Intended for healthcare professionals


Sifting the evidence

BMJ 2001; 322 doi: (Published 12 May 2001) Cite this as: BMJ 2001;322:1184

Likelihood ratios are alternatives to P values

  1. Thomas V Perneger (, head
  1. Quality of Care Unit, Geneva University Hospitals, CH-1211 Geneva 14, Switzerland
  2. University of Edinburgh, Edinburgh EH8 9AG
  3. Garston Medical Centre, Watford WD25 9GP

    EDITOR—In their critique of P values Sterne and Davey Smith omit two crucial reasons why P values do not adequately reflect evidence.1

    Firstly, their statement (borrowed from Fisher) that “P values measure the strength of the evidence against the null hypothesis” does not stand up to scrutiny. A small P value means that what we observe is possible but not very likely under the null hypothesis.
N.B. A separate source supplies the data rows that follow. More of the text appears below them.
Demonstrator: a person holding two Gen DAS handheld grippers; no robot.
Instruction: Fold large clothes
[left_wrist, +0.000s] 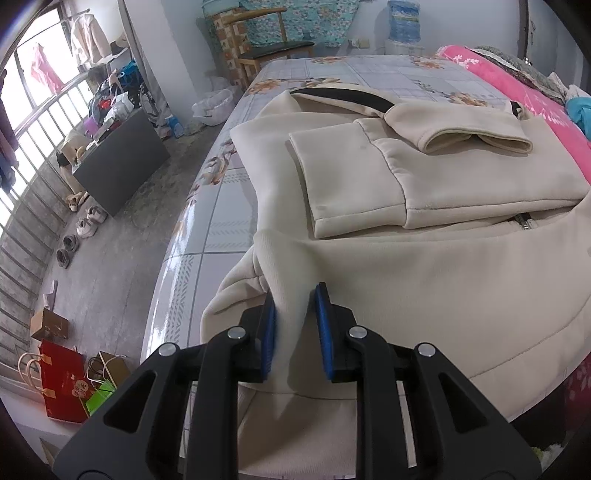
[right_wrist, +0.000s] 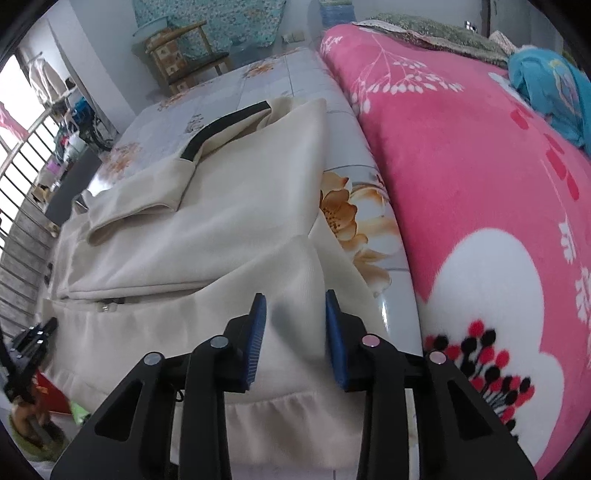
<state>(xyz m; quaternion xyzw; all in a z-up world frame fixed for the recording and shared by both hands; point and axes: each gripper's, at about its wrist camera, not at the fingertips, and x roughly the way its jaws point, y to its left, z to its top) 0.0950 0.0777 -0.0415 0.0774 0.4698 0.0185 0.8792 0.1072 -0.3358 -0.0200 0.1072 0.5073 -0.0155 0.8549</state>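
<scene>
- The cream zip-front jacket (left_wrist: 443, 258) lies flat on the floral plastic-covered table (left_wrist: 207, 236), with both sleeves already folded across its body and its black-trimmed collar (left_wrist: 343, 96) at the far end, toward 12 o'clock from both grippers.
- The jacket's long axis runs from the hem nearest the person out to the collar; the hem edge runs crosswise, from 9 to 3 o'clock.
- The left gripper (left_wrist: 295, 328) sits at the hem's left corner; its blue pads (left_wrist: 271, 339) pinch a raised ridge of cream cloth between them.
- The right gripper (right_wrist: 295, 332) sits at the hem's right corner, where the jacket's edge meets the bare table; its jaws stand narrow with a hump of cloth between them, though whether the pads truly press it I cannot tell.
- Each hand is nearest its own corner, so the coming move likely turns on lifting both corners together and carrying the hem toward 12 o'clock, over the folded sleeves (left_wrist: 458, 129).
- The pink flowered blanket (right_wrist: 480, 184) lies just beside the jacket at 3 o'clock.
- Containers: gift bags (left_wrist: 62, 384) and a cardboard box (left_wrist: 50, 324) stand on the floor at 8 o'clock in the left wrist view; their contents are not visible.
</scene>
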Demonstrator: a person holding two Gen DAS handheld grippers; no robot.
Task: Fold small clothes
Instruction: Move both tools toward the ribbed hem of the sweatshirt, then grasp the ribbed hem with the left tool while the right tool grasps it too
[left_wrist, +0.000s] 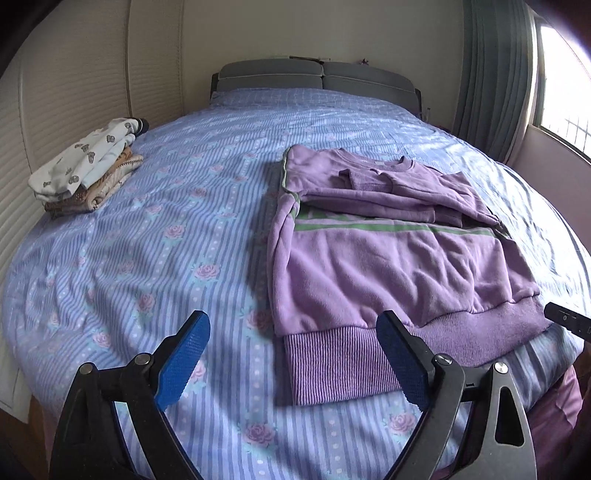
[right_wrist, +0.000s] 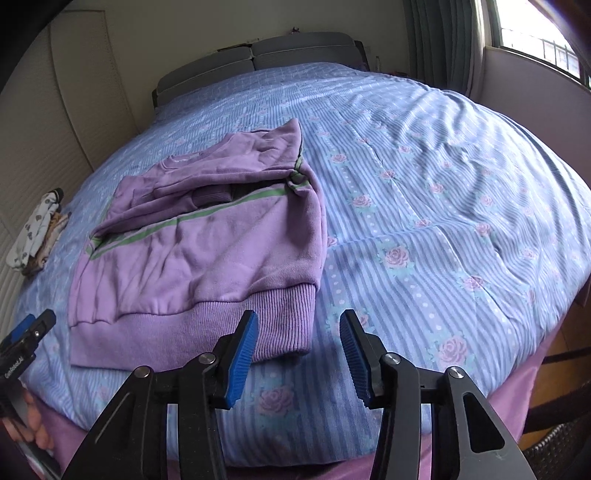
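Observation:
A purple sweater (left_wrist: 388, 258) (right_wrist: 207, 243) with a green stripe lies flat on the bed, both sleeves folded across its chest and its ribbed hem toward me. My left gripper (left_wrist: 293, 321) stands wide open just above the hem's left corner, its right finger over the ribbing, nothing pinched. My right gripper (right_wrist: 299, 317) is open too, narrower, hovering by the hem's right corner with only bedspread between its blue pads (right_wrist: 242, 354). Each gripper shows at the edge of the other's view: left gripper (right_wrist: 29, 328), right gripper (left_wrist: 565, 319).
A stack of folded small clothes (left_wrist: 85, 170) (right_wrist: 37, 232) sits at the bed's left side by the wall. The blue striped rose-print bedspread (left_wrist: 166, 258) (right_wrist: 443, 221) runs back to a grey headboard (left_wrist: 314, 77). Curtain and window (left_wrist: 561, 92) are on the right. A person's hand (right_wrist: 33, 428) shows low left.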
But then life is made up of unlikely events. P values cannot deliver evidence against a hypothesis, no matter how low the cut-off point for saying that a result is significant. Short of P=0, there is no such thing as evidence against a hypothesis.

    Secondly, if evidence is what the data say then P values fail to qualify. P values are based on factors other than the observed data, notably on results “more extreme than these.” The P value is literally the sum of probabilities of events that might have happened but did not. Furthermore, to compute a P value you must know what distribution to apply to those unobserved results.

    Imagine a trial of vitamin C versus placebo in matched pairs of patients with the common cold; the number of pairs in which the patient taking vitamin C fares better is the outcome of interest. If the total number of observations was predetermined the P value is computed with the binomial distribution; if it was the smallest number …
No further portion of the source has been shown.